Dans son speech, le porte-parole de la MP suggère une justification technique d’un éventuel glissement du cycle électoral. Subtilement, il fait passer le message : « Pour prendre une décision à bon escient, il est de bon aloi de recourir à l’expertise éclairer avantageusement les acteurs de la vie politique et nos populations sur la légitimité d’une telle décision ».

Et en matière d’expertise, la RDC est plutôt bien dotée et le porte-parole de la MP ne s’est pas fait prier pour faire recours à ce qui est déjà fait : « Si, comme le prétendent certaines études d’experts, cette opération nécessite un cout chronologique supplémentaire de 6 mois, de 8 mois ou même davantage, la classe politique devra en tirer toutes les conséquences pour extirper une fois pour toute la raison récurrente des contestations de toutes nos élections depuis 2006 ». Et, il conclut en des termes qui démontrent que « le dialogue semble la seule voie crédible pour sauver le processus électoral, la cohésion nationale, la paix sociale et la démocratie », notamment sur la durée que prendrait le recensement proposé.
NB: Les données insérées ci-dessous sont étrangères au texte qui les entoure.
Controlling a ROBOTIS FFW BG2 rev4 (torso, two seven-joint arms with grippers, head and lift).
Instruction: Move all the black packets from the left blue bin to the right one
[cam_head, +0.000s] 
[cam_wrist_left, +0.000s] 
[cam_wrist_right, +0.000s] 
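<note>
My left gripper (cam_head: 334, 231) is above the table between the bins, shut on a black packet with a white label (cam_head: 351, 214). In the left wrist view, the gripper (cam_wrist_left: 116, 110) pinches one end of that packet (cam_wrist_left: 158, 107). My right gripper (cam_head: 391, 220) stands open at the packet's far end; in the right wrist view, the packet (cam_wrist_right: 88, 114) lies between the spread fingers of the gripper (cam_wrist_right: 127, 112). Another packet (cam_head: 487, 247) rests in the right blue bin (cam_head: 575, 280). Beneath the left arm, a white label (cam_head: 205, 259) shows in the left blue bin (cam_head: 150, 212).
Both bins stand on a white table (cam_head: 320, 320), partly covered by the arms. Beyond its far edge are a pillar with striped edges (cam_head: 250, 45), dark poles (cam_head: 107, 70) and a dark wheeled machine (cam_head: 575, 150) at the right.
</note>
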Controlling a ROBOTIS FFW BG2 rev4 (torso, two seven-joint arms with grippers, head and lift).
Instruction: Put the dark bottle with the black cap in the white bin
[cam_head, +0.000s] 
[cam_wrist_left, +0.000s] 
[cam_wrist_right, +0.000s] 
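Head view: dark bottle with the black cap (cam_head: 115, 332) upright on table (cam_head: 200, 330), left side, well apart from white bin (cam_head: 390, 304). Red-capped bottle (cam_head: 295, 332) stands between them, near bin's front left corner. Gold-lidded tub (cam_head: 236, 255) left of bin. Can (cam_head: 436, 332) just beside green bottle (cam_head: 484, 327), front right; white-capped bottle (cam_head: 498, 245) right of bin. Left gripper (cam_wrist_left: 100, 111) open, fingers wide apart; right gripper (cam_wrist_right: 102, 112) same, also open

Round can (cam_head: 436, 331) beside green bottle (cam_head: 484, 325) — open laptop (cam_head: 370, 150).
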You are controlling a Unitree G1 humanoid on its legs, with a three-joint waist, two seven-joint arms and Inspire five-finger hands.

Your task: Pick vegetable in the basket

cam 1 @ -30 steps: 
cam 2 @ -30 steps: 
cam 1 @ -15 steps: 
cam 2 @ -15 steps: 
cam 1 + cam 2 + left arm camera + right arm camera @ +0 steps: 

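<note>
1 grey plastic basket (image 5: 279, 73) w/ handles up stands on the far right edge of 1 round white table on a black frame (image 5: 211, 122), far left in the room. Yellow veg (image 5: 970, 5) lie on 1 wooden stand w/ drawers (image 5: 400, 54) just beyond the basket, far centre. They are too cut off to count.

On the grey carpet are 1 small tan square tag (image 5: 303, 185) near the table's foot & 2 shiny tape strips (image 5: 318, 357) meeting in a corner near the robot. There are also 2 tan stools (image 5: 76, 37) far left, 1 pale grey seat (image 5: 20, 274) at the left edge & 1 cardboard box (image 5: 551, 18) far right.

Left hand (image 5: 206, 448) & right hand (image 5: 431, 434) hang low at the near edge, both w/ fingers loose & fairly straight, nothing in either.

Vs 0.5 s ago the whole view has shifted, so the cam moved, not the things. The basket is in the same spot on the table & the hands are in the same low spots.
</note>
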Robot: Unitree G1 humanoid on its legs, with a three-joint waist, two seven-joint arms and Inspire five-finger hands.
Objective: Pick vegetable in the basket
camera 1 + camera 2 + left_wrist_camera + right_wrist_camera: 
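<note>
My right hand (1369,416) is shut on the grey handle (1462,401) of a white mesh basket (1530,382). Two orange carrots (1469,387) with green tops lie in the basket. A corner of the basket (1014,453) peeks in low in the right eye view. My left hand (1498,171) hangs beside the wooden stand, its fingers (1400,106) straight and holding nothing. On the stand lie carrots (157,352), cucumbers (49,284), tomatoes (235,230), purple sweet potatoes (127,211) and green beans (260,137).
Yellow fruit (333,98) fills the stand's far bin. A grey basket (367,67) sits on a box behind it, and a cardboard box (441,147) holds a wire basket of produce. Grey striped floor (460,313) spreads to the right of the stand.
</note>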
Une opération, prédit le porte-parole de la MP, qui devra aboutir à un fichier électoral assaini et l’intégration de nouveaux majeurs ainsi que la suppression des morts de la liste électorale.

Lors des échanges sous forme de questions et réponses, l’ambassadeur Atundu est revenu sur l’étude de Jérôme Bonso de la Linélit, une ONG spécialisée dans les élections. Le porte-parole Atundu a dit que « s’il faut tenir compte de l’expertise avérée de Jérôme Bonso, il faut deux à quatre ans pour organiser de bonnes élections en RDC ».

« Bonnes élections ». C’est la nouvelle trouvaille de la Majorité. Faudrait-il encore savoir les critères sur lesquels s’appuie la MP pour juger de la qualité des élections ? C’est peu probable que la MP les révèlent. Car, ces critères n’ont rien avoir avec la fiabilité du cycle électoral. En effet, pour la MP, les « bonnes élections » sont celles qui garantissent sa victoire en tirant du verrou constitutionnel son autorité morale, le chef de l’Etat, Joseph Kabila Kabange.

 

A pas feutrés, la Majorité a décidé de se dévoiler. Ses prestidigitateurs sont à pied d’œuvre pour lui ouvrir une transition de deux à quatre ans.